Set down exactly, from the records below, the line with "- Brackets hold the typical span" through the line with "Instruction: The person", and nothing else.

■ **Dataset excerpts**
──────

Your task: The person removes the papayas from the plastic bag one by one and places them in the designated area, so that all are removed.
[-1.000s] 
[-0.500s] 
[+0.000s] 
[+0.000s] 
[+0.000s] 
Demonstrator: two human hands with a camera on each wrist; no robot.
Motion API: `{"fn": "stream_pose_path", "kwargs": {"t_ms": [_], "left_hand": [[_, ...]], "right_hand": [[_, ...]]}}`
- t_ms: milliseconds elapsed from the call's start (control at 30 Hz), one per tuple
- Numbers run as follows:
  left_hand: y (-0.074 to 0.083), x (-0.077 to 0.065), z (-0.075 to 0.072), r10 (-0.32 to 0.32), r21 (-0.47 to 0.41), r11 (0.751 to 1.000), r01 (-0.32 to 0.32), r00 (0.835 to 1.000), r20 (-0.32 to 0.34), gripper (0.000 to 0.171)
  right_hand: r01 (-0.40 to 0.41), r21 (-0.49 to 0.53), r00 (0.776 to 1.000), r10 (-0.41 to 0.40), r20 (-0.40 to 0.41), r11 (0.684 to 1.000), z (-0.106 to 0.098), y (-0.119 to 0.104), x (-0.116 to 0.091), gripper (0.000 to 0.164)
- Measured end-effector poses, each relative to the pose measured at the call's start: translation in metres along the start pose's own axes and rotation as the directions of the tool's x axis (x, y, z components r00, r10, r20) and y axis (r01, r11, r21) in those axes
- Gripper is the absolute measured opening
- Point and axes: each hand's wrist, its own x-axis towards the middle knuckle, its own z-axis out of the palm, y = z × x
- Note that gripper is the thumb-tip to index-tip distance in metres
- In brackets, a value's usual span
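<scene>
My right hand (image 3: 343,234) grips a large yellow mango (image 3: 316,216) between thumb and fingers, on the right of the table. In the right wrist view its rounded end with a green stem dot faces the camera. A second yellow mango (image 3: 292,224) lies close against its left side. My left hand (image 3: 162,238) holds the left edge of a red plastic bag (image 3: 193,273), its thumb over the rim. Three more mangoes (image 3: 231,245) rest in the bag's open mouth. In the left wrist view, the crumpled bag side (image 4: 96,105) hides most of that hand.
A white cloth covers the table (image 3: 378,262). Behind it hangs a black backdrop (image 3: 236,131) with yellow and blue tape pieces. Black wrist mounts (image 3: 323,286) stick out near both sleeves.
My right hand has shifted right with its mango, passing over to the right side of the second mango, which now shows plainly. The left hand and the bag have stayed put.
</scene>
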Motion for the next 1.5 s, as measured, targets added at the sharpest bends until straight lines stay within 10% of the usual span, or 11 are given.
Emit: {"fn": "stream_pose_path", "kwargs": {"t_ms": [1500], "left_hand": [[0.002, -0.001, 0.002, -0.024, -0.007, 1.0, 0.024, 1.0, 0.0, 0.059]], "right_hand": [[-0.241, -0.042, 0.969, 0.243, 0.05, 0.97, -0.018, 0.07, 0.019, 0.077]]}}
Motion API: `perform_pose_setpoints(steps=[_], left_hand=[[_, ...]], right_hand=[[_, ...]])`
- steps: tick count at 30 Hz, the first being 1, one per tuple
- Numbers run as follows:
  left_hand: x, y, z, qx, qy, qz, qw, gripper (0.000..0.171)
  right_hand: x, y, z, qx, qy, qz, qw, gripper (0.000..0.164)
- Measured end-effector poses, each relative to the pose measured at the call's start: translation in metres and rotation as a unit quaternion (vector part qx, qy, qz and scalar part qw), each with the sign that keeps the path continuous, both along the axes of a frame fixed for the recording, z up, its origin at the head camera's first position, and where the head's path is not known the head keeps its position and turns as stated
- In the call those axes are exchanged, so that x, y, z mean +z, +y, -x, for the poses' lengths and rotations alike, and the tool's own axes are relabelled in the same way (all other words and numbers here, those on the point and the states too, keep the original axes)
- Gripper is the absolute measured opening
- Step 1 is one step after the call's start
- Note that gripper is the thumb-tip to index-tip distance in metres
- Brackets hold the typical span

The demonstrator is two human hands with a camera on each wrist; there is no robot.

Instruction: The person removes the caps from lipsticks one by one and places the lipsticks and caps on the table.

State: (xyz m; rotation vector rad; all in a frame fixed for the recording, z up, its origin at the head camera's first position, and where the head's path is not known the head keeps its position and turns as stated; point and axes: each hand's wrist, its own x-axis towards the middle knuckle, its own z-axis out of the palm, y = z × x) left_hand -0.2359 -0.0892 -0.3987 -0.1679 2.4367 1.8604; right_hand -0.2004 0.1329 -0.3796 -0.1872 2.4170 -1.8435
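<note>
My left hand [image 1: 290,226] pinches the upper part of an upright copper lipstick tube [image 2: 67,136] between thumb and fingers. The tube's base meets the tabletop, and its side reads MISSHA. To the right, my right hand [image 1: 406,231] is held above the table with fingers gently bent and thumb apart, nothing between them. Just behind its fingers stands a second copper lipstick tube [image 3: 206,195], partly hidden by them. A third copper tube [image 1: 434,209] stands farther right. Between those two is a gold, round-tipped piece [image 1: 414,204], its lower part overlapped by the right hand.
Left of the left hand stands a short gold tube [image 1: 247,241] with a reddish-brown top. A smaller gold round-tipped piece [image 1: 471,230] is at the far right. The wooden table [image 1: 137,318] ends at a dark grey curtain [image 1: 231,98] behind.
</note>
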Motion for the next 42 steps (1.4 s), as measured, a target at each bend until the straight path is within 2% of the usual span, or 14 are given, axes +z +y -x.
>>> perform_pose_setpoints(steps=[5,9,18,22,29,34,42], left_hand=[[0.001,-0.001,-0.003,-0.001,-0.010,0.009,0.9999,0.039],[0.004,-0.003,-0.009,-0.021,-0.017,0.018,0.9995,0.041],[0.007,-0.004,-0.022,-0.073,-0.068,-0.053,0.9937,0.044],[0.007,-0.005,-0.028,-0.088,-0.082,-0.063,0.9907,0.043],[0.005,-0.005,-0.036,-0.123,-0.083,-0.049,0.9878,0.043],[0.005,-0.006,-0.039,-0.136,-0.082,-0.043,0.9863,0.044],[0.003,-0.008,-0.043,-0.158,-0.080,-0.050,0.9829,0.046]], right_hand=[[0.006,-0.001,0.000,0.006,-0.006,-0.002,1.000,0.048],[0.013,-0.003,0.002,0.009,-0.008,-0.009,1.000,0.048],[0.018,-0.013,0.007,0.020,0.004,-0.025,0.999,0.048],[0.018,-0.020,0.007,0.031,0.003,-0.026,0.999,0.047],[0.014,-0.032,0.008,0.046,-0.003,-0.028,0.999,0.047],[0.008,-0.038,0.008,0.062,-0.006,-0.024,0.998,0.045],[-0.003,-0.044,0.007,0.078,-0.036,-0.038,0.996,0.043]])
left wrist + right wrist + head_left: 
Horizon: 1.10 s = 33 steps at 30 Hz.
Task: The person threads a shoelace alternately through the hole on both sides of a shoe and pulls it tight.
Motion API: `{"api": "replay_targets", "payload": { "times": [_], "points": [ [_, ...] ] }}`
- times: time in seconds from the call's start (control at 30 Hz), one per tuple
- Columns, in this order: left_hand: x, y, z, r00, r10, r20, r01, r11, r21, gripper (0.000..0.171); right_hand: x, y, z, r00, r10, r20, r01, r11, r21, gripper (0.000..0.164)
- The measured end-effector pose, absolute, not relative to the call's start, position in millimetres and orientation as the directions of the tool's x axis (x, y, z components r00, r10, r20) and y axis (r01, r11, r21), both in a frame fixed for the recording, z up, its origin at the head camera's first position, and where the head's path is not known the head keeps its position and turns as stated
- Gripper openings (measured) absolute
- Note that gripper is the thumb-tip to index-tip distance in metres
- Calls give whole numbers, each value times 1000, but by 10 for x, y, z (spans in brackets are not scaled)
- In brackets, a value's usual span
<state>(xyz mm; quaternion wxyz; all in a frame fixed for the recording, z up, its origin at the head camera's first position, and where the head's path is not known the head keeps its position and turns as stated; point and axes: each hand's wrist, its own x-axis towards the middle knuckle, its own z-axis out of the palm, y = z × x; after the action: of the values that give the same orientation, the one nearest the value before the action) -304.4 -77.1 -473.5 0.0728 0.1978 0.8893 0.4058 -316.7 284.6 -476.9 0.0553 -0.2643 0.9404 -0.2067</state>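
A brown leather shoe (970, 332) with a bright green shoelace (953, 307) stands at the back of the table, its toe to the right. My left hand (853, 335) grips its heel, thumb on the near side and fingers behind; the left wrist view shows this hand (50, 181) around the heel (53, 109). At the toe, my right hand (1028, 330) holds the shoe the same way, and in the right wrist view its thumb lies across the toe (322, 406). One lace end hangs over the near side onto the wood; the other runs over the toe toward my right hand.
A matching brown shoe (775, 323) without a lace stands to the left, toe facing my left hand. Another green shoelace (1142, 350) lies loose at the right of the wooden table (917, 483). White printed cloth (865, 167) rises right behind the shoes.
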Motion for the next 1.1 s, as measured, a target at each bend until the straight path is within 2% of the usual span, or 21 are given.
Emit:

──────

■ **Answer to the problem**
- Brackets hold the typical span

The demonstrator is two human hands with a camera on each wrist; there is no robot.

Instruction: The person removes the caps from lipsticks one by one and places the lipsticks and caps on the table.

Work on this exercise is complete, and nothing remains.